▶ [Assignment] Reproduce exactly the lines below, from the first through the one containing "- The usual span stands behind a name", and nothing more.

--

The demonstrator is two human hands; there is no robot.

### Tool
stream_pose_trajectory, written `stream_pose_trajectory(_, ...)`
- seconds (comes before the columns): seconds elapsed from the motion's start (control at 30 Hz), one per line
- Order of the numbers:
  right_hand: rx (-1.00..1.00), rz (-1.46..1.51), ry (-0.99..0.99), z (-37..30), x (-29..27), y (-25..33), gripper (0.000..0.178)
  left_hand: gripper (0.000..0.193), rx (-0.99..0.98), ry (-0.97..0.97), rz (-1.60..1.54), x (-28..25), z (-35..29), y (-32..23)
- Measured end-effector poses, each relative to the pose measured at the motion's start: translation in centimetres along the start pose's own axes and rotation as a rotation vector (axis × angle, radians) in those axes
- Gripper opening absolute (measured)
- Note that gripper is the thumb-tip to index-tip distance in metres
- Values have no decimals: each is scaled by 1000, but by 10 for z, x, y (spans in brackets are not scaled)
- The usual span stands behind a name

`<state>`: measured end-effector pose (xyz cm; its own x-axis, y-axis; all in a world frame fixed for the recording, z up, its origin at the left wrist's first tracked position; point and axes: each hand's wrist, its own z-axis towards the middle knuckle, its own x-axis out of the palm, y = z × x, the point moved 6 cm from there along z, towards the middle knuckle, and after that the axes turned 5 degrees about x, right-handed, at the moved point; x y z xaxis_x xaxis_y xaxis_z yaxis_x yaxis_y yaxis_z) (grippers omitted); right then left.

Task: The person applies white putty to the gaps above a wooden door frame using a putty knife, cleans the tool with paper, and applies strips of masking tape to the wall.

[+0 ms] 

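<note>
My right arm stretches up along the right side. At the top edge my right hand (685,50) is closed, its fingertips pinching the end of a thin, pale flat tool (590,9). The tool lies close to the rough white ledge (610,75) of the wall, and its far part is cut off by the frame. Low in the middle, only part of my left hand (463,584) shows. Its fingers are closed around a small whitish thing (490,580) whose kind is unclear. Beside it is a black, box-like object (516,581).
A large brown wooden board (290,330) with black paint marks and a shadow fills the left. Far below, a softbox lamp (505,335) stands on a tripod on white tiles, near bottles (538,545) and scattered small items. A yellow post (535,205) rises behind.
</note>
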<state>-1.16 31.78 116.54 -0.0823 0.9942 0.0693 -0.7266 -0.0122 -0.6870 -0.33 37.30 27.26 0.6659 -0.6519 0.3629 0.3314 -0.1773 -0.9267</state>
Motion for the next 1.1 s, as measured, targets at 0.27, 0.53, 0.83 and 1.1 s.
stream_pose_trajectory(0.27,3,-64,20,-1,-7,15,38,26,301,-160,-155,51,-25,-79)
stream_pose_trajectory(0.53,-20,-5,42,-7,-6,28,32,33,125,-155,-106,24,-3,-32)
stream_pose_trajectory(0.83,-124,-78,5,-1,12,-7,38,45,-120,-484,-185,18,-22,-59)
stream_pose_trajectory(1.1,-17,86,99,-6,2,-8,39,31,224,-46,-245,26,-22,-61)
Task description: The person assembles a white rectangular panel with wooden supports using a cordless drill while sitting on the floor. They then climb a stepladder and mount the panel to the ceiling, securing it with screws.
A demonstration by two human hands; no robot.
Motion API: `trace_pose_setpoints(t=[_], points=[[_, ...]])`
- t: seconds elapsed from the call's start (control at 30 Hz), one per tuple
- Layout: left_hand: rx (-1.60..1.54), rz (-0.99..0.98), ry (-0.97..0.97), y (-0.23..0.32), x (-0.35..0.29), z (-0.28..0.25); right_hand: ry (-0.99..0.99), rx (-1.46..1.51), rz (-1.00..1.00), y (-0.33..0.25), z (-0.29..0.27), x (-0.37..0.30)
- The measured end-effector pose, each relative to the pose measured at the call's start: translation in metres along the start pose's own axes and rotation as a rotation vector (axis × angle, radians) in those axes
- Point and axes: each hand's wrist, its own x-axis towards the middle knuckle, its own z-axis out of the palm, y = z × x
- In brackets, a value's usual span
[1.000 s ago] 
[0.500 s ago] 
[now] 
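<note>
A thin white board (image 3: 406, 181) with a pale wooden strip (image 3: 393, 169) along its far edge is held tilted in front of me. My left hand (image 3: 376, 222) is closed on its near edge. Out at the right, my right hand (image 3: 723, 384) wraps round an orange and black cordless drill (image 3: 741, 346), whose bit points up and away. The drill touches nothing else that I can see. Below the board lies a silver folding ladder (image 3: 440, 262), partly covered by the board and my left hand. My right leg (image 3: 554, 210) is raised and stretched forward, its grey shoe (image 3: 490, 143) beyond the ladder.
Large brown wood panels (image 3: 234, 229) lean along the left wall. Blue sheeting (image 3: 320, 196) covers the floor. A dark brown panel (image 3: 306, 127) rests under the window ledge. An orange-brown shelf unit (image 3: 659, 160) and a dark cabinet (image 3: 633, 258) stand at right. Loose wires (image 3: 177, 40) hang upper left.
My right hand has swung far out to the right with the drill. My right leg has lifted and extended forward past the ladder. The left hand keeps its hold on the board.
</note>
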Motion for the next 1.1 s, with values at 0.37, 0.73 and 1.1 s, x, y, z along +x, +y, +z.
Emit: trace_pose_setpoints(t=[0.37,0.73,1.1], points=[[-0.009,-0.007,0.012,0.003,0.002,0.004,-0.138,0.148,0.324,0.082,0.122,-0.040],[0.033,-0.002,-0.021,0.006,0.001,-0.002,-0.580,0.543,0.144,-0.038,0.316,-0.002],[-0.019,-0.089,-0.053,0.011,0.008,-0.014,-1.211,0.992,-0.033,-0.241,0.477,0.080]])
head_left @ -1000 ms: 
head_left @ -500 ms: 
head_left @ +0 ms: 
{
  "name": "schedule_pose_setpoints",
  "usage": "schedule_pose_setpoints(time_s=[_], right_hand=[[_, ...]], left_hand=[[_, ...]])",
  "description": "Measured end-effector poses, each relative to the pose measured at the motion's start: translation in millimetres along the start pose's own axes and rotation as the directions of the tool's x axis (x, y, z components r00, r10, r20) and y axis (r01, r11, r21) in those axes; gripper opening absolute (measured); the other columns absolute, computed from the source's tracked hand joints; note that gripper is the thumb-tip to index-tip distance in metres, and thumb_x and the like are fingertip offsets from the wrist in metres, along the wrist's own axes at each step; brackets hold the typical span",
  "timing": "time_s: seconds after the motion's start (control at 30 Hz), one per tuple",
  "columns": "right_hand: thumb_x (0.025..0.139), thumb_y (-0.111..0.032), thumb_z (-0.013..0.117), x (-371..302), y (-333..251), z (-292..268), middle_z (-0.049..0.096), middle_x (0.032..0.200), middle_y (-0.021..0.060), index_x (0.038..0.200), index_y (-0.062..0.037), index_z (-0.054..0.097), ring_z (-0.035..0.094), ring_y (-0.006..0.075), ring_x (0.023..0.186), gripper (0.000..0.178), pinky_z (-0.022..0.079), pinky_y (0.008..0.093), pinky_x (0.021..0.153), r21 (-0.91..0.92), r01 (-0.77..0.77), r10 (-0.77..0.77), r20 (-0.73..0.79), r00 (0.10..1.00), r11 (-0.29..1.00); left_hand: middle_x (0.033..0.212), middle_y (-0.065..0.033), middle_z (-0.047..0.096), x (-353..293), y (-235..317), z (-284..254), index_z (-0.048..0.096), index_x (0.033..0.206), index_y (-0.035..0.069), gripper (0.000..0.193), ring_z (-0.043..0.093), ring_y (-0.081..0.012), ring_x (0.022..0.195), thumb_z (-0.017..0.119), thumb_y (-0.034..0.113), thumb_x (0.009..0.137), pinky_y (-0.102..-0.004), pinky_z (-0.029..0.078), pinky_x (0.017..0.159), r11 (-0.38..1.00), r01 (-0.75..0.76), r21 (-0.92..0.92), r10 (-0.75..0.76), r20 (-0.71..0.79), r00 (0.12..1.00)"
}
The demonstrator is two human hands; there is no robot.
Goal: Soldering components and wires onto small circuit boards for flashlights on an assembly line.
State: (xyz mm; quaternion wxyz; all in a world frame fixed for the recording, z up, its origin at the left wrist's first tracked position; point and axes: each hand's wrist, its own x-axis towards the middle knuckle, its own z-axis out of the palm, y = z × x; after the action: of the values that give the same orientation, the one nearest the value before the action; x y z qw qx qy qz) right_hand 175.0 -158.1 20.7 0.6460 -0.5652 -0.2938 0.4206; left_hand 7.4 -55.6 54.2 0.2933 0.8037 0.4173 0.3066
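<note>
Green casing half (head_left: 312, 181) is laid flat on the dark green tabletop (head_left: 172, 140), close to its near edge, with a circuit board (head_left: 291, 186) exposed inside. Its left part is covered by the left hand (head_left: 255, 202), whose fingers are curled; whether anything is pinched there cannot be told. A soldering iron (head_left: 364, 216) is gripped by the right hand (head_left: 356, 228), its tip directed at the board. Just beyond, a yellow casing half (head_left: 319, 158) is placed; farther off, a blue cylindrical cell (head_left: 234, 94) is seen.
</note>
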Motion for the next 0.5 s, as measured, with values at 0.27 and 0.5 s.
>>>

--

▶ [Response to the exercise]
The demonstrator is two human hands; there is no robot.

### Tool
stream_pose_trajectory, written `stream_pose_trajectory(_, ...)`
- seconds (comes before the columns): seconds elapsed from the motion's start (control at 30 Hz), one per line
- Order of the numbers:
  right_hand: rx (-1.00..1.00), rz (-1.46..1.51), ry (-0.99..0.99), z (-37..30), x (-29..27), y (-25..33), gripper (0.000..0.178)
  left_hand: gripper (0.000..0.193), rx (-0.99..0.98), ry (-0.97..0.97), rz (-1.60..1.54), x (-28..25), z (-35..29), y (-32..23)
- Measured end-effector poses, each relative to the pose measured at the motion's start: translation in centimetres along the start pose's own axes and rotation as a rotation vector (axis × angle, radians) in those axes
- Gripper opening absolute (measured)
- Note that gripper is the thumb-tip to index-tip distance in metres
- Values have no decimals: each is scaled by 1000, but by 10 for z, x, y (spans in brackets are not scaled)
- The usual span stands behind a name

The exercise requires no more work.